Hmm... I'm blaming my childhood dog, aka Houdini.


----------



## Dianaleez (Dec 14, 2019)

For Want of Poodle said:


> TIL some other people dream of stealing 'cute and sweet' dogs rather than the 'too smart for their own good' dogs.
> 
> Hmm... I'm blaming my childhood dog, aka Houdini.


We already have the 'too smart for their own good' dogs.


----------



## TeamHellhound (Feb 5, 2021)

I sort of did. Well, I asked first.... "Hey, I heard y'all are moving. What are you going to do about your dog?" He said "You can take her." So I did.

Lily the day after I brought her home in January 2015. She was in the middle of a false pregnancy, and had been living tied up outside for a month.
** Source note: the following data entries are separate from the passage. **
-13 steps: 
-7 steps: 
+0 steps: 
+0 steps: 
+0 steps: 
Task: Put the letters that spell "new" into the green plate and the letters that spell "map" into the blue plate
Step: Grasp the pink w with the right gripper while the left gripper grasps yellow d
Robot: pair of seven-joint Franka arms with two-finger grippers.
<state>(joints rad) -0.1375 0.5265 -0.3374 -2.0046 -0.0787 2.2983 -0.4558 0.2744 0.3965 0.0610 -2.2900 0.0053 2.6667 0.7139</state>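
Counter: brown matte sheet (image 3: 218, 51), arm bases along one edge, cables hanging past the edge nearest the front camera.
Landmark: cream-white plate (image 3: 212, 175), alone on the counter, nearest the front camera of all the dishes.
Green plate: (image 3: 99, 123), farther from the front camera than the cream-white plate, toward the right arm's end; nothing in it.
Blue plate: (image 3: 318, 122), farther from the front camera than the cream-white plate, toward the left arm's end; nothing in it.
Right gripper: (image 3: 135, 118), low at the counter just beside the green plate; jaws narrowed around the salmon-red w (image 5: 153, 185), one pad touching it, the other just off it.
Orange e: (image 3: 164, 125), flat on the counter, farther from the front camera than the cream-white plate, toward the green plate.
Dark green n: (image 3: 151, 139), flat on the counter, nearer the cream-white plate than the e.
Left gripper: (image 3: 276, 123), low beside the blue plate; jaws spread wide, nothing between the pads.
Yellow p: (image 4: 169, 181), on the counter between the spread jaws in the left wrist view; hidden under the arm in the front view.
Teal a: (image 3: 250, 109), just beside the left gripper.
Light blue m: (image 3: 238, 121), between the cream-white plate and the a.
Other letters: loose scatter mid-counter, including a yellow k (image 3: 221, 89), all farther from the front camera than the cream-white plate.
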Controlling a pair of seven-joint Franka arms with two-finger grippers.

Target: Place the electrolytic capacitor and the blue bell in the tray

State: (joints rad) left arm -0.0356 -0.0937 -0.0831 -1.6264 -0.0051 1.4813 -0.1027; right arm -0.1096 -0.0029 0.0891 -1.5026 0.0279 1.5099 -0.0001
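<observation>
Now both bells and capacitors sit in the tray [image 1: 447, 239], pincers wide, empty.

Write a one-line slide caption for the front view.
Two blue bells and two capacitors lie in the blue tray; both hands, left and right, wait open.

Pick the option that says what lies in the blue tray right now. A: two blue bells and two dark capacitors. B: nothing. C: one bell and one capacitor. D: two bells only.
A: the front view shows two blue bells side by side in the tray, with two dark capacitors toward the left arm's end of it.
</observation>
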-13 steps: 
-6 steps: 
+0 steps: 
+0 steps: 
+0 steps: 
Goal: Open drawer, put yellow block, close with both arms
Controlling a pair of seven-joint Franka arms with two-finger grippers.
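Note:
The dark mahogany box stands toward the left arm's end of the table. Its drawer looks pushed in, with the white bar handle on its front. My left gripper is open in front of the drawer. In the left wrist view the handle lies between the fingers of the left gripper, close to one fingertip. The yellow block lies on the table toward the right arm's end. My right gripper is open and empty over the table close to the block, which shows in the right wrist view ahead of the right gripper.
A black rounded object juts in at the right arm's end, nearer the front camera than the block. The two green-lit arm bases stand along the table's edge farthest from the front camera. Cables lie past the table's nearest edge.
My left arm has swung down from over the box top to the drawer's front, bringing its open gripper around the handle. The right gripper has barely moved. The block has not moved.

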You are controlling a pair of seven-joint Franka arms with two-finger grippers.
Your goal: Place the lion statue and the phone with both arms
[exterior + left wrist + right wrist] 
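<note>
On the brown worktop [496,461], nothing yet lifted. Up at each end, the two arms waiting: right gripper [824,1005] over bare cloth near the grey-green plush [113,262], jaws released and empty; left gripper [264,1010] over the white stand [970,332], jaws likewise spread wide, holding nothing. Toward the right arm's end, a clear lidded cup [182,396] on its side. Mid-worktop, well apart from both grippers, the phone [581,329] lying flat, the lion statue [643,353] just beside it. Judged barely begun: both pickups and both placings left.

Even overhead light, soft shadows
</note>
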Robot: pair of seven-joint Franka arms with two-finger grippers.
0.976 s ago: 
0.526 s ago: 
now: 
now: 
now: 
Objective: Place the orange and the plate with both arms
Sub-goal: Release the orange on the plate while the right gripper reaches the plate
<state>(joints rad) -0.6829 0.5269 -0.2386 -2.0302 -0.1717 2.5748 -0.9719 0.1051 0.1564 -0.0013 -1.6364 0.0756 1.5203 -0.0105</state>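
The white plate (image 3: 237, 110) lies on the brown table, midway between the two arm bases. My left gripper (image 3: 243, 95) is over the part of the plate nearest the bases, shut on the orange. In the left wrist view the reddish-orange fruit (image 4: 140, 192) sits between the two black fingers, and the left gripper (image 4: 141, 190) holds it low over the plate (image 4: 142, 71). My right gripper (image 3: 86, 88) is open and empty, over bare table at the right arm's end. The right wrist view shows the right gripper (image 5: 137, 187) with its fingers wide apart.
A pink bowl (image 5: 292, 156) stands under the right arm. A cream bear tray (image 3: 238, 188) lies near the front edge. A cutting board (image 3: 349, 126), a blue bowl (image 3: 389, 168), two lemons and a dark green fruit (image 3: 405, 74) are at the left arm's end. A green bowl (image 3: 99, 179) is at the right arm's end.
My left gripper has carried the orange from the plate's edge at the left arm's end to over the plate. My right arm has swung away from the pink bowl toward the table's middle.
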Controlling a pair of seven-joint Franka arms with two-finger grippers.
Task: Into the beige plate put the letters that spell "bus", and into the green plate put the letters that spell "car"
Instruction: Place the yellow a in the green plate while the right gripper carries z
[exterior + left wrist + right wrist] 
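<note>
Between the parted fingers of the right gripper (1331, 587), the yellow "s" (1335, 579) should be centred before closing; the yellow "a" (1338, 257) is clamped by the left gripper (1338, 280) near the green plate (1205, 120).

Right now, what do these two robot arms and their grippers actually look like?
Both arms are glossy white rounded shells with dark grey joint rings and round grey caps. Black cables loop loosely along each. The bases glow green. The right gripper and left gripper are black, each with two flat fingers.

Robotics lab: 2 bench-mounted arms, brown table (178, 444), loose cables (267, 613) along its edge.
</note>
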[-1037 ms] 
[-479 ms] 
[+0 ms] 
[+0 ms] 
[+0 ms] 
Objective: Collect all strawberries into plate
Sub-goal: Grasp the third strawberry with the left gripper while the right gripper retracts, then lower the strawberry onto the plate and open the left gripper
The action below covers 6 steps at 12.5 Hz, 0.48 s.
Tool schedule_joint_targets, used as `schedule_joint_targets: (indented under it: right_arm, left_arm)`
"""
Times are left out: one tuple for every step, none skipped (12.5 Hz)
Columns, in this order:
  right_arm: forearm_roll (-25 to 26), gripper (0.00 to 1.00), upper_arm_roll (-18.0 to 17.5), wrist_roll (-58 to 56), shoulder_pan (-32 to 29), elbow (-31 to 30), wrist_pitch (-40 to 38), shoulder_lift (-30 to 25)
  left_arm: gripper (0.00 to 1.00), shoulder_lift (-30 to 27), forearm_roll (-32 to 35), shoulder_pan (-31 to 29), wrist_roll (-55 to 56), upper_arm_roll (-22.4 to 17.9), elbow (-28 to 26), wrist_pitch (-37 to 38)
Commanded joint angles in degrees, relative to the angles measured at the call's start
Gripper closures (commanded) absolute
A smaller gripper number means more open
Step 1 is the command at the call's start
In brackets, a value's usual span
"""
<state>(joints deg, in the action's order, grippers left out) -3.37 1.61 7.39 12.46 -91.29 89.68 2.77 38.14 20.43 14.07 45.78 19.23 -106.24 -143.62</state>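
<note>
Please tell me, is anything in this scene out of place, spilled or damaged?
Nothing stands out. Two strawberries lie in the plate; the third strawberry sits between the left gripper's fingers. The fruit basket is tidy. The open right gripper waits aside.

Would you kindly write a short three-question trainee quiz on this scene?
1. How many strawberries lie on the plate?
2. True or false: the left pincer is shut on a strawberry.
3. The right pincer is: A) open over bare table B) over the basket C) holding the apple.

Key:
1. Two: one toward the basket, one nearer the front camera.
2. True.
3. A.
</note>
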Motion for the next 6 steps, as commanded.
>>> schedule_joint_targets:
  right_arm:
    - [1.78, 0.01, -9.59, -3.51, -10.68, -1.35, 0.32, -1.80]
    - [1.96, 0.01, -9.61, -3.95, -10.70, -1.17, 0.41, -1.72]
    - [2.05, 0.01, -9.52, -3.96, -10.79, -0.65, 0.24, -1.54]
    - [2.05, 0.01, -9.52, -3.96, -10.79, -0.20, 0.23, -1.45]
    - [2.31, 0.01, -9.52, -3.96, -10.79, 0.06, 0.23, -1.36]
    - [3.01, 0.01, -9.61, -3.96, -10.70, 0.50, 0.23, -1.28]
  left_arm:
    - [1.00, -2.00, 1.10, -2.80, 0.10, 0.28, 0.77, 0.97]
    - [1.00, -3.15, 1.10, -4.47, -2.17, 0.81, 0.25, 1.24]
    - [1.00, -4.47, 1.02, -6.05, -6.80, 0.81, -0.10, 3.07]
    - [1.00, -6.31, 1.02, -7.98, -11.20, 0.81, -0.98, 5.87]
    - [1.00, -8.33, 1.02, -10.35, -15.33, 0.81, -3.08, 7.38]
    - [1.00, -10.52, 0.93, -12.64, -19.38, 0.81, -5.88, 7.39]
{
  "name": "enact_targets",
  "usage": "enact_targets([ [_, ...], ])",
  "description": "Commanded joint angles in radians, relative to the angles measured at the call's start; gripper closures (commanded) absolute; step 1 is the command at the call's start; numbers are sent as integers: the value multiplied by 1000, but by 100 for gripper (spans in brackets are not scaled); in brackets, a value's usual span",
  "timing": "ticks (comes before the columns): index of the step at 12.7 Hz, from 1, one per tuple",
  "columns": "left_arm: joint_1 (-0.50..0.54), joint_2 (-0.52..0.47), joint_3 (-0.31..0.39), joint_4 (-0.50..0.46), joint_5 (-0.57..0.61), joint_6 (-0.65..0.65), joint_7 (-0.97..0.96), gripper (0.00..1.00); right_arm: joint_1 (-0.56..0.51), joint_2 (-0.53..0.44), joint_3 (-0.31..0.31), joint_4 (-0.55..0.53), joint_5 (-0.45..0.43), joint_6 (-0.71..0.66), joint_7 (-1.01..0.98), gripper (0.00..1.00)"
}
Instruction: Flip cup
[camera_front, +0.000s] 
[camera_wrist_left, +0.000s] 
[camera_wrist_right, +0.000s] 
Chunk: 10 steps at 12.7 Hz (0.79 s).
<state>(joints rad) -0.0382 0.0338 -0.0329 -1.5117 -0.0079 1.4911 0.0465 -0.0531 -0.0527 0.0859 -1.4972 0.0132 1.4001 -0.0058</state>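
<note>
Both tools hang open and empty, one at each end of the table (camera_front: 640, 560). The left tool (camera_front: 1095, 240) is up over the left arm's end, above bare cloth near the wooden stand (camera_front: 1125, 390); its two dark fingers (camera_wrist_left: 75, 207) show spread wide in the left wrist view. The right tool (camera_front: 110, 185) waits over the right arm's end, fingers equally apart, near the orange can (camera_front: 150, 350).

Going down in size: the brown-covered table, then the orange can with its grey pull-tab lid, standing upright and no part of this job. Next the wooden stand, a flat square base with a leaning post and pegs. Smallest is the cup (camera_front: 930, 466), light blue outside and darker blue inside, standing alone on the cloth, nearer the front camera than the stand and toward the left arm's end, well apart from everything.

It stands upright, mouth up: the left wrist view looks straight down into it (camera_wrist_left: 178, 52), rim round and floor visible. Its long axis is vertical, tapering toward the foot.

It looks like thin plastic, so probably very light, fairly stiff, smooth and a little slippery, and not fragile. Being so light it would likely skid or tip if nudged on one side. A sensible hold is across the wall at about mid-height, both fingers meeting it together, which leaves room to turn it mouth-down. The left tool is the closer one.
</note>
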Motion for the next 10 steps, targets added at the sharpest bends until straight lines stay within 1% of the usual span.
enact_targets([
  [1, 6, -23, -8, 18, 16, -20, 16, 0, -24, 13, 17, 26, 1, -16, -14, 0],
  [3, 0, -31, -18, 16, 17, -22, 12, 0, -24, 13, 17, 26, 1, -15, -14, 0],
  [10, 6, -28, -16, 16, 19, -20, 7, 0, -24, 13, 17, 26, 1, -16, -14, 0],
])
2015-1-26 Lily DSC_0344 by Rosemary Elwell, on Flickr

Lily this month. 

2021-6-5 Dogs DSC_0342 by Rosemary Elwell, on Flickr


----------



## cowpony (Dec 30, 2009)

There's a little toy terrier in Ritter's puppy class that I want to rehome because its owner is an idiot. The puppy is terrified, and the owner isn't handling the situation well. She keeps yelling at the puppy to sit or come or whatever, when it's clear to me the puppy is frozen over threshold. I just want to scoop the little guy up and take it to eat treats while hanging out in a park on a blanket. Of course, then I would have two puppies, one of them a terrier. 😬


----------



## a2girl (Oct 4, 2020)

TeamHellhound said:


> I sort of did. Well, I asked first.... "Hey, I heard y'all are moving. What are you going to do about your dog?" He said "You can take her." So I did.
> 
> Lily the day after I brought her home in January 2015. She was in the middle of a false pregnancy, and had been living tied up outside for a month.
> 
> ...


She is really a beauty! Your attentive care of her shows.


----------



## Misteline (Mar 10, 2019)

There was an adorable puppy I met at the dog park who the owner called a corgi/poodle mix. I didn't see a spec of poodle in that dog, it looked like a wirehaired corgi. It was so fiesty and bold that I just wanted to take it home. I have a soft spot for scruffy bold dogs. 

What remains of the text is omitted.